Résumé de la décision
La Cour de cassation a rejeté le pourvoi formé par Veuve X contre l'arrêt de la Cour d'appel de Bordeaux, qui avait refusé de lui accorder le bénéfice de la législation sur les maladies professionnelles suite au décès de son mari, survenu le 27 septembre 1961. Le décès était attribué à une aplasie médullaire avec pancytopénie sanguine. La Cour d'appel a fondé sa décision sur le fait qu'aucun des produits utilisés par le mari dans son travail à la société des produits chimiques et cellulosiques Rey ne correspondait à ceux susceptibles de provoquer des maladies professionnelles, selon les tableaux annexés au décret du 31 décembre 1946.
Arguments pertinents
1. Absence de risque professionnel : La Cour d'appel a établi que le travail de X, constructeur d'appareils atomiseurs, n'impliquait pas l'utilisation de produits à base d'hydrocarbures benzeniques, ni d'autres produits reconnus comme susceptibles de provoquer des maladies professionnelles.

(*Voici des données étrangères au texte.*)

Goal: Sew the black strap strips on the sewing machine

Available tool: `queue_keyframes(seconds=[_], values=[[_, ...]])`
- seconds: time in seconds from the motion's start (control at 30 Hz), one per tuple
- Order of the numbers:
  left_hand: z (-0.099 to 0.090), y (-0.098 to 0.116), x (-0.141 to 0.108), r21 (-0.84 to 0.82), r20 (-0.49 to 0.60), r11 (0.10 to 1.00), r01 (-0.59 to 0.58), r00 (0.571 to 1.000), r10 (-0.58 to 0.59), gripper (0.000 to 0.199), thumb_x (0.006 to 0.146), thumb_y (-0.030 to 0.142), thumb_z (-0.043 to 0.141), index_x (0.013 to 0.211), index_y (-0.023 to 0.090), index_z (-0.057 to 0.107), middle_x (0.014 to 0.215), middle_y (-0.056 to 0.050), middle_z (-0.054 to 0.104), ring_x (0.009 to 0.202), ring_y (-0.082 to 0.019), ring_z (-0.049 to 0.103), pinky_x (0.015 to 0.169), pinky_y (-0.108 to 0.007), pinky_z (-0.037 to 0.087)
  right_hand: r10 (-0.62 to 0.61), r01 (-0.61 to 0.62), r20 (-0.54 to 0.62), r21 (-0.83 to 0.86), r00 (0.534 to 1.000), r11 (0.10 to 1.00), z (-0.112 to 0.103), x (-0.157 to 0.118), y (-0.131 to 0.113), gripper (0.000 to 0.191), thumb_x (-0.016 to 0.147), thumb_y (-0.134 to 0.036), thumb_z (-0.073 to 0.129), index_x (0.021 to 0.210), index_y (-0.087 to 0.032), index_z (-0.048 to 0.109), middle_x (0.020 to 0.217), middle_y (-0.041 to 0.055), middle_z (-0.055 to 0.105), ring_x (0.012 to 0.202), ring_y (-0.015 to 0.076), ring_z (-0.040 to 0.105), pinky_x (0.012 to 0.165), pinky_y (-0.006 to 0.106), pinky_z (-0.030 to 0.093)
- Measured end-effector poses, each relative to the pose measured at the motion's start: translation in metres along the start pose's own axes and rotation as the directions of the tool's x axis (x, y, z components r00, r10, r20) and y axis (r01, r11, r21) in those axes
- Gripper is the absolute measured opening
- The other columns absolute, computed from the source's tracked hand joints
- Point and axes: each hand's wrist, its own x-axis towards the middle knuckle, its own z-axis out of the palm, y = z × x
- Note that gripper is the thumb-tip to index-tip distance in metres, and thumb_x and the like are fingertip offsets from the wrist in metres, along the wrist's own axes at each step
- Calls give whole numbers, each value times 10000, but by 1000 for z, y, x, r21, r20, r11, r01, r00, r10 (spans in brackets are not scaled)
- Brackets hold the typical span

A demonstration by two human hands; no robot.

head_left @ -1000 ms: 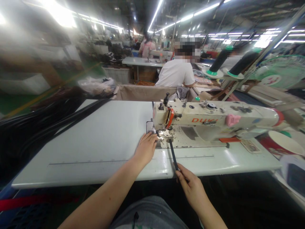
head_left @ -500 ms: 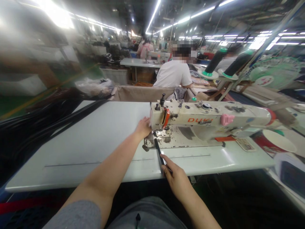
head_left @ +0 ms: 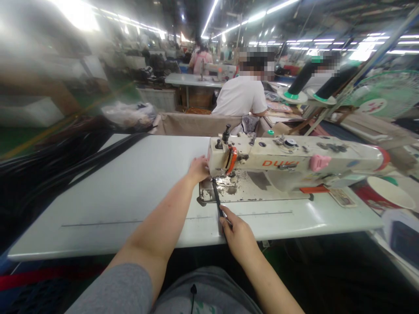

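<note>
A narrow black strip point(head_left: 216, 192) runs from under the presser foot of a sewing machine point(head_left: 262, 157) toward me across the table's front. My right hand point(head_left: 240, 233) is closed on its near part, thumb and forefinger pinching it just in front of the metal bed. Something small and shiny shows by those fingers, too unclear to name. Beside the needle end, my left hand point(head_left: 198, 170) reaches to the left side of the machine head. Its fingertips are hidden behind the head, so its grip cannot be made out.
A pale table point(head_left: 131, 183) carries the machine and a printed ruler line. Long black strips point(head_left: 108, 152) drape over its left end. Black thread cones point(head_left: 303, 80) stand at the right, near a green fan point(head_left: 386, 98). A person in white point(head_left: 240, 96) sits beyond a fabric-lined bin point(head_left: 186, 124).
The view has shifted slightly, so the machine appears a little farther right and higher. Both hands keep nearly the same places by the machine, the right still pinching the black strip.
</note>
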Motion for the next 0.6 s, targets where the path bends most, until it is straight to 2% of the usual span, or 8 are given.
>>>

Cela a conduit à la conclusion que le caractère professionnel de la maladie n'était pas établi.
> "En déduisant que le caractère professionnel n'était pas établi en raison de l'absence de soumission au risque du fait du travail, la Cour d'appel a légalement justifié sa décision."

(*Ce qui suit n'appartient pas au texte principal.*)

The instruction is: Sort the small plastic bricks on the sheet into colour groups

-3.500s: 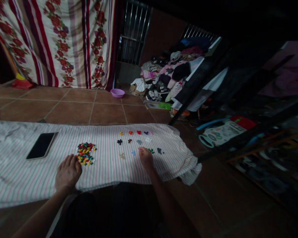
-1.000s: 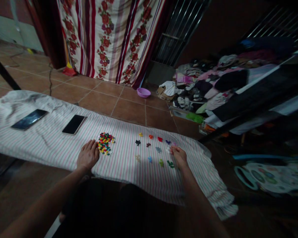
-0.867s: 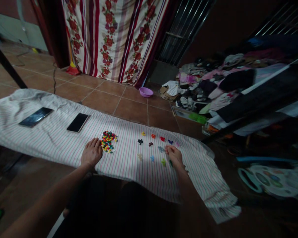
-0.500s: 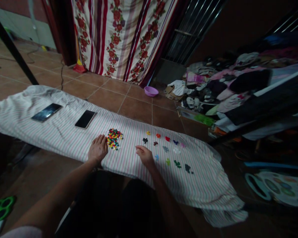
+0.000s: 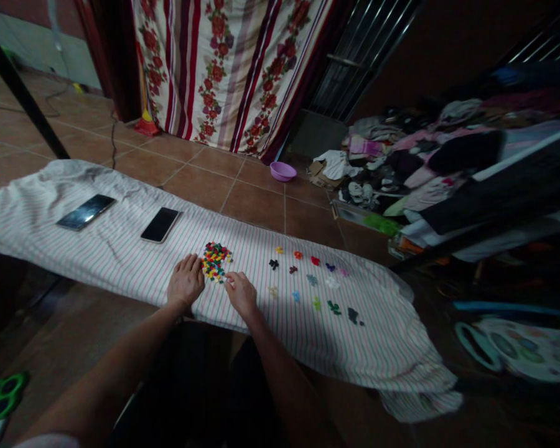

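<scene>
Pieces of small, multicoloured plastic (image 5: 216, 261) lie in a loose mixed pile on a white cloth with pink and green stripes (image 5: 247, 242), between the two bare hands and slightly beyond them. The left hand (image 5: 185, 281) rests palm down at the pile's left edge, opened flat with its fingers close together and nothing visible in its grasp. The right hand (image 5: 242, 294) is partly curled at the near right edge of the pile, thumb and forefinger close to each other; whether a piece is between them, I cannot tell.

To the right, small clusters sorted by colour stand apart in three rows. The far row runs from left to right: yellow cluster (image 5: 279, 250), orange cluster (image 5: 298, 255), red cluster (image 5: 315, 261), dark blue cluster (image 5: 330, 267) and pink cluster (image 5: 344, 272). The middle row has a black cluster (image 5: 274, 264), brown cluster (image 5: 293, 270), grey cluster (image 5: 312, 280) and white cluster (image 5: 332, 283). The near row holds a beige cluster (image 5: 273, 291), light blue cluster (image 5: 295, 297), lime green cluster (image 5: 316, 303), dark green cluster (image 5: 334, 308) and dark grey cluster (image 5: 353, 316).

Left of the pile lies a black-screened phone (image 5: 161, 224), with a second, glossy dark phone (image 5: 86, 212) farther left. Beyond the cloth, a round purple basin (image 5: 282, 172) sits on brown floor tiles (image 5: 254, 202).
</scene>
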Demonstrator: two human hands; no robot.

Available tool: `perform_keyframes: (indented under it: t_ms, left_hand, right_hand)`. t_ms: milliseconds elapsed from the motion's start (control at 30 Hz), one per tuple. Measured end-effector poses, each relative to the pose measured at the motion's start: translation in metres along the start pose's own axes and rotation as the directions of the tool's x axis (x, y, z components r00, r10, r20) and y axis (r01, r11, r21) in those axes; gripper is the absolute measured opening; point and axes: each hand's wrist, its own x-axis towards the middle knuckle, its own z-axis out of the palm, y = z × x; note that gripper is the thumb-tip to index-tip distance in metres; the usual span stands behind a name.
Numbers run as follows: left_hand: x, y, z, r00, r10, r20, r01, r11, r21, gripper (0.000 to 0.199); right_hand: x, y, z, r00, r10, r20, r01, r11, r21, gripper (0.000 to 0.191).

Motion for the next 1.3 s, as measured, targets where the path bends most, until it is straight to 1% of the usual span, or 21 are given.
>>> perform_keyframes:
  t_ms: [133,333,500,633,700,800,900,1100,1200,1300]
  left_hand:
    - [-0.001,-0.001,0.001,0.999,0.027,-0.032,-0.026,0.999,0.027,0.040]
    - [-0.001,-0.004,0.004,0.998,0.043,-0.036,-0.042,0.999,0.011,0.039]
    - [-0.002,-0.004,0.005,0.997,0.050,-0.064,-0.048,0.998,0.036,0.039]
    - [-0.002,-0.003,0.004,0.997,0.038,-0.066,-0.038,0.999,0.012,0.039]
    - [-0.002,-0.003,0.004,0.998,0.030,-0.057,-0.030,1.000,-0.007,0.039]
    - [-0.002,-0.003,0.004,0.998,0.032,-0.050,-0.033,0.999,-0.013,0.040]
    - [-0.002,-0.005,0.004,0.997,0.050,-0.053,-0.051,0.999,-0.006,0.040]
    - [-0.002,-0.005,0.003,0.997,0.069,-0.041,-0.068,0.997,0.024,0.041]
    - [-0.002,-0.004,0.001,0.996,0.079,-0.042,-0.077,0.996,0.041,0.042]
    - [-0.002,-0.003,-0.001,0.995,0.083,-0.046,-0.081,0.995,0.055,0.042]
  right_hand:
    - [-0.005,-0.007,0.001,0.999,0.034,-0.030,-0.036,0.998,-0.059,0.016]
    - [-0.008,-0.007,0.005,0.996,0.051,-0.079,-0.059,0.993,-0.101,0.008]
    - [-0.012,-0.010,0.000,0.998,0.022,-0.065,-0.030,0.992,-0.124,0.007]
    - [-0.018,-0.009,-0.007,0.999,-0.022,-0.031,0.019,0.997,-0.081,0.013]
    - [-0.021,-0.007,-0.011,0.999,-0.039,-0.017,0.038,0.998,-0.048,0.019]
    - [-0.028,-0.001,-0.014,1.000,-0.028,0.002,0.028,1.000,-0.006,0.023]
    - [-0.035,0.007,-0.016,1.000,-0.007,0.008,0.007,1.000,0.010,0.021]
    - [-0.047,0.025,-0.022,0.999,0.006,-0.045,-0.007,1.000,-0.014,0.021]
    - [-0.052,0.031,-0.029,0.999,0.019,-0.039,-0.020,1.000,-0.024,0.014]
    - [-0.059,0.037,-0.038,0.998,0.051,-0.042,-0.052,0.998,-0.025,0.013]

2. Expertise judiciaire : La décision s'appuie sur une expertise judiciaire ordonnée par la Commission de première instance, qui a confirmé l'absence de produits dangereux dans le cadre de l'activité professionnelle de X.
Interprétations et citations légales
La décision repose sur l'interprétation de la présomption d'imputation édictée par l'article 496 du Code de la sécurité sociale, qui stipule que certaines maladies peuvent être présumées d'origine professionnelle si elles sont causées par des risques identifiés dans le cadre du travail. Toutefois, cette présomption ne s'applique que si le travailleur est exposé à des substances ou des conditions de travail reconnues comme dangereuses.
- Code de la sécurité sociale - Article 496 : Cet article établit que la présomption d'imputation s'applique aux maladies professionnelles, mais uniquement lorsque le travailleur a été exposé à des risques identifiés.
La Cour a donc interprété cet article en considérant que, puisque les produits utilisés par X ne correspondaient pas à ceux figurant dans les tableaux des maladies professionnelles, la présomption d'imputation ne pouvait pas être appliquée. Cela a conduit à la conclusion que le décès de son mari ne pouvait pas être considéré comme une maladie professionnelle, justifiant ainsi le rejet du pourvoi.
En somme, la décision de la Cour d'appel est fondée sur une analyse rigoureuse des faits et des textes de loi, confirmant que l'absence d'exposition à des risques professionnels reconnus exclut le bénéfice de la législation sur les maladies professionnelles.